There was a significant reduction of recurrent febrile seizures with intermittent diazepam versus placebo or no treatment at six months (risk ratio (RR) 0.64, 95% confidence interval (CI) 0.48 to 0.85; 6 studies, 1151 participants; moderate-certainty evidence), 12 months (RR 0.69, 95% CI 0.56 to 0.84; 8 studies, 1416 participants; moderate-certainty evidence), 18 months (RR 0.37, 95% CI 0.23 to 0.60; 1 study, 289 participants; low-certainty evidence), 24 months (RR 0.73, 95% CI 0.56 to 0.95; 4 studies, 739 participants; high-certainty evidence), 36 months (RR 0.58, 95% CI 0.40 to 0.85; 1 study, 139 participants; low-certainty evidence), 48 months (RR 0.36, 95% CI 0.15 to 0.89; 1 study, 110 participants; moderate-certainty evidence), with no benefit at 60 to 72 months (RR 0.08, 95% CI 0.00 to 1.31; 1 study, 60 participants; very low-certainty evidence).

Phenobarbital versus placebo or no treatment reduced seizures at six months (RR 0.59, 95% CI 0.42 to 0.83; 6 studies, 833 participants; moderate-certainty evidence), 12 months (RR 0.54, 95% CI 0.42 to 0.70; 7 studies, 807 participants; low-certainty evidence), and 24 months (RR 0.69, 95% CI 0.53 to 0.89; 3 studies, 533 participants; moderate-certainty evidence), but not at 18 months (RR 0.77, 95% CI 0.56 to 1.05; 2 studies, 264 participants) or 60 to 72 months follow-up (RR 1.50, 95% CI 0.61 to 3.69; 1 study, 60 participants; very low-certainty evidence).

Intermittent clobazam compared to placebo at six months resulted in a RR of 0.36 (95% CI 0.20 to 0.64; 1 study, 60 participants; low-certainty evidence), an effect found against an extremely high (83.3%) recurrence rate in the controls, a result that needs replication.

When compared to intermittent diazepam, intermittent oral melatonin did not significantly reduce seizures at six months (RR 0.45, 95% CI 0.18 to 1.15; 1 study, 60 participants; very-low certainty evidence).

When compared to placebo, intermittent oral levetiracetam significantly reduced recurrent seizures at 12 months (RR 0.27, 95% CI 0.15 to 0.52; 1 study, 115 participants; very low-certainty evidence).

The recording of adverse effects was variable.
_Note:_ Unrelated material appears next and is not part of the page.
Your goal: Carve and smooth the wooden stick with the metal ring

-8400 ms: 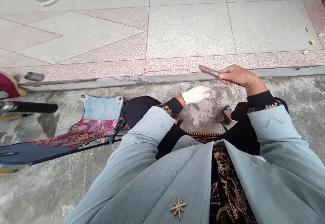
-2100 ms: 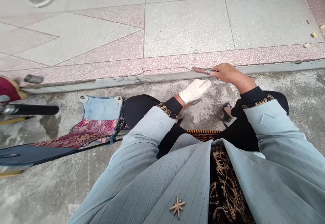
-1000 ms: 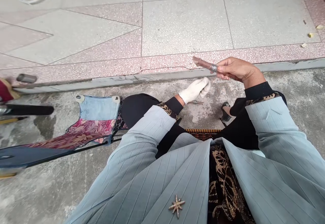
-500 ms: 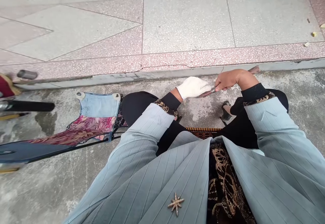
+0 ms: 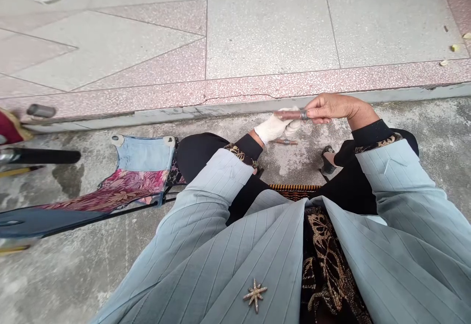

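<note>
Stick [image 5: 289,114] grasped beside wire [image 5: 303,114] by right hand [image 5: 331,107]; other end overlapped with gloved left hand [image 5: 271,129], grip indeterminable. Second stick [image 5: 288,142] seen on ground [image 5: 91,255].

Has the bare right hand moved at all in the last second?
Yes, slightly toward the person. A second ago, the right hand, holding a stick, overlapped the pink border; now it shows just below that border.
</note>
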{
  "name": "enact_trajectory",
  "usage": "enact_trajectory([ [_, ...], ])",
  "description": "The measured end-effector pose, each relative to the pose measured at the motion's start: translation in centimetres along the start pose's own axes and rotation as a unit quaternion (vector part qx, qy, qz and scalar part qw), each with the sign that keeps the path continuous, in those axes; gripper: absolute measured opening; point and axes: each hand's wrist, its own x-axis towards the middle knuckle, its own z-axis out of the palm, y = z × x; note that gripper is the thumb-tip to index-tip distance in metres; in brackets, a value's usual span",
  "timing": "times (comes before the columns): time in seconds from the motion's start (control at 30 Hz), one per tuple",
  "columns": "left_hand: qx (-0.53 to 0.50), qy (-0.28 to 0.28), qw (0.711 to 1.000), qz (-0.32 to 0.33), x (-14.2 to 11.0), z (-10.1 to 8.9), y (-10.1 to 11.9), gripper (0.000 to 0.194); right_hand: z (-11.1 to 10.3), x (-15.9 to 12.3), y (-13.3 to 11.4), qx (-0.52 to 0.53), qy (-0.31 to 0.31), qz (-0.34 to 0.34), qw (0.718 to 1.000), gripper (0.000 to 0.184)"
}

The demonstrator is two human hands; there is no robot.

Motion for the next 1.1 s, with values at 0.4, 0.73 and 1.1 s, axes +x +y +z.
enact_trajectory([
  [0.4, 0.440, -0.060, 0.896, 0.025, -0.6, -0.5, 0.9, 0.052, -0.6, 2.1, 1.3, -0.265, 0.280, 0.180, 0.905, 0.044],
  [0.73, 0.422, -0.136, 0.896, 0.040, -0.8, -2.1, 2.5, 0.047, 1.0, 2.5, 1.1, -0.237, -0.180, 0.156, 0.942, 0.041],
  [1.1, 0.077, -0.044, 0.996, 0.019, -0.9, -0.3, 1.3, 0.056, -0.2, -1.5, -1.1, 0.078, 0.333, -0.024, 0.939, 0.061],
])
Two studies reported lower comprehension scores in phenobarbital-treated children. Adverse effects were recorded in up to 30% of children in the phenobarbital-treated groups and 36% in benzodiazepine-treated groups. We found evidence of publication bias in the meta-analyses of comparisons for phenobarbital versus placebo (seven studies) at 12 months but not at six months (six studies); and valproate versus placebo (four studies) at 12 months. There were too few studies to identify publication bias for the other comparisons.

The methodological quality of most of the included studies was low or very low. Methods of randomisation and allocation concealment often did not meet current standards, and 'treatment versus no treatment' was more commonly seen than 'treatment versus placebo', leading to obvious risks of bias.